Lines with the word "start" are the ones wanted. Copy each of them from the entries below.

**Saved entries**
──────────

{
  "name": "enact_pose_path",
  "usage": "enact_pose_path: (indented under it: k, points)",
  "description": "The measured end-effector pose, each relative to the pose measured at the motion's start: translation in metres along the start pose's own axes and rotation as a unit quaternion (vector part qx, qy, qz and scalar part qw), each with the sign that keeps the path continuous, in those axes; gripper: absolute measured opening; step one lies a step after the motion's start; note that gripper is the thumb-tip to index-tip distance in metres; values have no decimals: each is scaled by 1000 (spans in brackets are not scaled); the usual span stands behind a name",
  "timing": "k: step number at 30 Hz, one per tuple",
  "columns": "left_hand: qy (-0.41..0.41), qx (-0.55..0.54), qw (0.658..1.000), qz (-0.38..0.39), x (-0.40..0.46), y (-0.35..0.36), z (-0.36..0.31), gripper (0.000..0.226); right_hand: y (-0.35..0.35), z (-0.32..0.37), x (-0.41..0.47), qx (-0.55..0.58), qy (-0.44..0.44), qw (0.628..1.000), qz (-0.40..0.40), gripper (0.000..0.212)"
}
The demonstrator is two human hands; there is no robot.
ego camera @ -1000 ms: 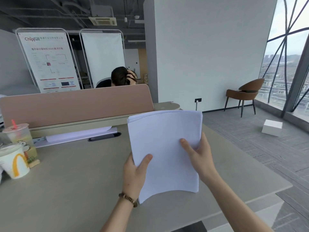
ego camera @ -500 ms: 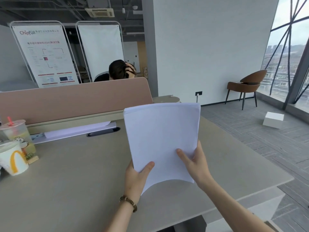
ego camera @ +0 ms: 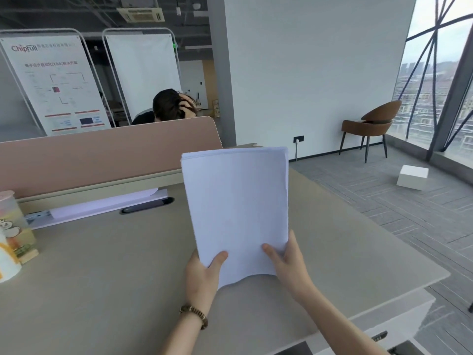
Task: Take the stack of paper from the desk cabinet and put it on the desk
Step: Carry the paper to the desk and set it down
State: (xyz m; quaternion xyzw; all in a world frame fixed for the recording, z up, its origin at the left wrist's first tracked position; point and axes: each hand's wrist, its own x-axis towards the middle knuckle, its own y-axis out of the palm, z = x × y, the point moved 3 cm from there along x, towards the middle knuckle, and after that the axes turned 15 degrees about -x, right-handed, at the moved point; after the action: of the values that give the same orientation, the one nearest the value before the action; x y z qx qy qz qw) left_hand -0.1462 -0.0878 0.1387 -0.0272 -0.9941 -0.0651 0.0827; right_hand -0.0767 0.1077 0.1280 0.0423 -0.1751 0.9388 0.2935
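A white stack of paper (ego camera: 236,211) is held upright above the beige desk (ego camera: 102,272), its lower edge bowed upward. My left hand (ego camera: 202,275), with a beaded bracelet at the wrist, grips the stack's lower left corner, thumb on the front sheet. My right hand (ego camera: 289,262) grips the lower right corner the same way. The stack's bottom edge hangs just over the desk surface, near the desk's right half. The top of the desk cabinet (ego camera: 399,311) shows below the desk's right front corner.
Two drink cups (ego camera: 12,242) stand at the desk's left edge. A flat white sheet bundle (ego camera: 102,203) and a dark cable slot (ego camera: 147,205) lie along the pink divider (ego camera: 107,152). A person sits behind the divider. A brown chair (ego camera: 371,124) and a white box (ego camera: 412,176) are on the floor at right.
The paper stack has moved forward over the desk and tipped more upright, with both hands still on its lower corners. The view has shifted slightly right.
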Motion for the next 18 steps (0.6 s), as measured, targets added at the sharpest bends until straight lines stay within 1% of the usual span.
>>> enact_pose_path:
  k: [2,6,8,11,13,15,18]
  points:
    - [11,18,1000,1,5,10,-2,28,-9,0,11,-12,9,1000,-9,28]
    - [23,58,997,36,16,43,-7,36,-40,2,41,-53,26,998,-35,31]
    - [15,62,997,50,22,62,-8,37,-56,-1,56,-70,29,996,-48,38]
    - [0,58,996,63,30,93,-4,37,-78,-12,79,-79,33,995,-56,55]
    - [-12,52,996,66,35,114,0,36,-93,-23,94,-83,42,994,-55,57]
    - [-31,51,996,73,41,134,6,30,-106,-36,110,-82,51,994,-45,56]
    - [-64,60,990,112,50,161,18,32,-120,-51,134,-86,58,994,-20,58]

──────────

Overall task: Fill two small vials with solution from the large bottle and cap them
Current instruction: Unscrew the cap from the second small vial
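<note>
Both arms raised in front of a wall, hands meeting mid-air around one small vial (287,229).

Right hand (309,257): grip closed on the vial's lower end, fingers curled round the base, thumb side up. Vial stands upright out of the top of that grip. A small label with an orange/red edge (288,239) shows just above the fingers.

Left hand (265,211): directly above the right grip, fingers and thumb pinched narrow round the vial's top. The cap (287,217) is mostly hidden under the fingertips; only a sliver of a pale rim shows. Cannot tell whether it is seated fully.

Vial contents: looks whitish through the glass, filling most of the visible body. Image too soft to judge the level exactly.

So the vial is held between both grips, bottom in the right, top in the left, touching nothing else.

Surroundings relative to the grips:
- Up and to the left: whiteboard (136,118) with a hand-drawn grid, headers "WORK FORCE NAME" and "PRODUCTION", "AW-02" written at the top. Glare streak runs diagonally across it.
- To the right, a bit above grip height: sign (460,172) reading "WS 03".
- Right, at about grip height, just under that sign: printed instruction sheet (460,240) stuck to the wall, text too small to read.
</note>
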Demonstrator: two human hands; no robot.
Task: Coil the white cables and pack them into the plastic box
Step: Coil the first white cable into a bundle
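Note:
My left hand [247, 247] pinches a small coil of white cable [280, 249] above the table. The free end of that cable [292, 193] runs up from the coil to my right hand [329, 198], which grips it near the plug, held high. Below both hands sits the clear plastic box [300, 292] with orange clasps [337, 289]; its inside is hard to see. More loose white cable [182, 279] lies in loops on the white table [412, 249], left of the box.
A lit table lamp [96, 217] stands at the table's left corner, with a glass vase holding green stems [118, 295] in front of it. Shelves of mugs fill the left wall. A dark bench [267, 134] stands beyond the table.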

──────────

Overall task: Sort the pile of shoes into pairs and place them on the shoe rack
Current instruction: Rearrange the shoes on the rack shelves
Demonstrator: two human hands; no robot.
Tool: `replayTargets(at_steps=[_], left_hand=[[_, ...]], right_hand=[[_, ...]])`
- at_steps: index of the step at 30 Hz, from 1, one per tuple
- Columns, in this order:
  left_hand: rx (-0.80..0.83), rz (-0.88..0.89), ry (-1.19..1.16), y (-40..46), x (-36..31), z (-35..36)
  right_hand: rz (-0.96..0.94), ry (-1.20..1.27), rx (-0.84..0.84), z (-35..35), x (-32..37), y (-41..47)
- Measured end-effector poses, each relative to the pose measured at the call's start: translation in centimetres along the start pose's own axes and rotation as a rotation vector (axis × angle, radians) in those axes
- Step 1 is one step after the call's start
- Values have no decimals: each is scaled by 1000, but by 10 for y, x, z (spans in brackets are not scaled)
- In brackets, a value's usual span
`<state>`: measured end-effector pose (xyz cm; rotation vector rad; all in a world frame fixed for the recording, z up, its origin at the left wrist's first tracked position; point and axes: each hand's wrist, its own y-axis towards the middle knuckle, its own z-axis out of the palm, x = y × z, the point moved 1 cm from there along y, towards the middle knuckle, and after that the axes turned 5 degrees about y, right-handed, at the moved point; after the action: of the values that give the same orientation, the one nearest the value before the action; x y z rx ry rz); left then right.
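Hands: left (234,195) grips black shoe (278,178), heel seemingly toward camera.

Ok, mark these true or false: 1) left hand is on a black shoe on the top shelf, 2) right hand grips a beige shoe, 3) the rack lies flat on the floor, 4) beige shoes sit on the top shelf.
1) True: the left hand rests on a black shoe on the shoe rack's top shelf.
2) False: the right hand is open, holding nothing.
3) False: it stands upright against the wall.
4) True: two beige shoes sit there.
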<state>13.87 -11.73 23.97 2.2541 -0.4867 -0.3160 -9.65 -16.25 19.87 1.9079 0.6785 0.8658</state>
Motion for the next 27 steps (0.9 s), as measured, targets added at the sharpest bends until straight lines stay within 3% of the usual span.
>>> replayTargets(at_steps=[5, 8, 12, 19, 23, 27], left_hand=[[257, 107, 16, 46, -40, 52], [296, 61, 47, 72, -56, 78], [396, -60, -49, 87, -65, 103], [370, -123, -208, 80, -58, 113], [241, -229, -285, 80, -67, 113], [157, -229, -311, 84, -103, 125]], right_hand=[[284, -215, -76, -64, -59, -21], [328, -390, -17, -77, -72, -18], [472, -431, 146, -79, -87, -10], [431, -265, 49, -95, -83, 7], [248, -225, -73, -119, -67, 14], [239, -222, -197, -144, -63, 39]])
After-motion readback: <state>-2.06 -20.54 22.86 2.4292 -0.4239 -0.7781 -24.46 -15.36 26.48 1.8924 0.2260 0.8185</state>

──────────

**Your response**
  "description": "The measured end-effector pose, each relative to the pose measured at the motion's start: translation in metres along the start pose's own axes and rotation as a unit quaternion (vector part qx, qy, qz and scalar part qw), each with the sign that keeps the path continuous, in those axes; gripper: absolute measured opening; step one lies a step after the motion's start; note that gripper is the thumb-tip to index-tip distance in metres; values have no decimals: each is scaled by 1000 (spans in brackets are not scaled); the usual span stands behind a name",
- Measured end-effector poses, each relative to the pose measured at the call's start: translation in centimetres along the start pose's own axes and rotation as a rotation vector (axis × angle, radians) in those axes
- Step 1 is one step after the call's start

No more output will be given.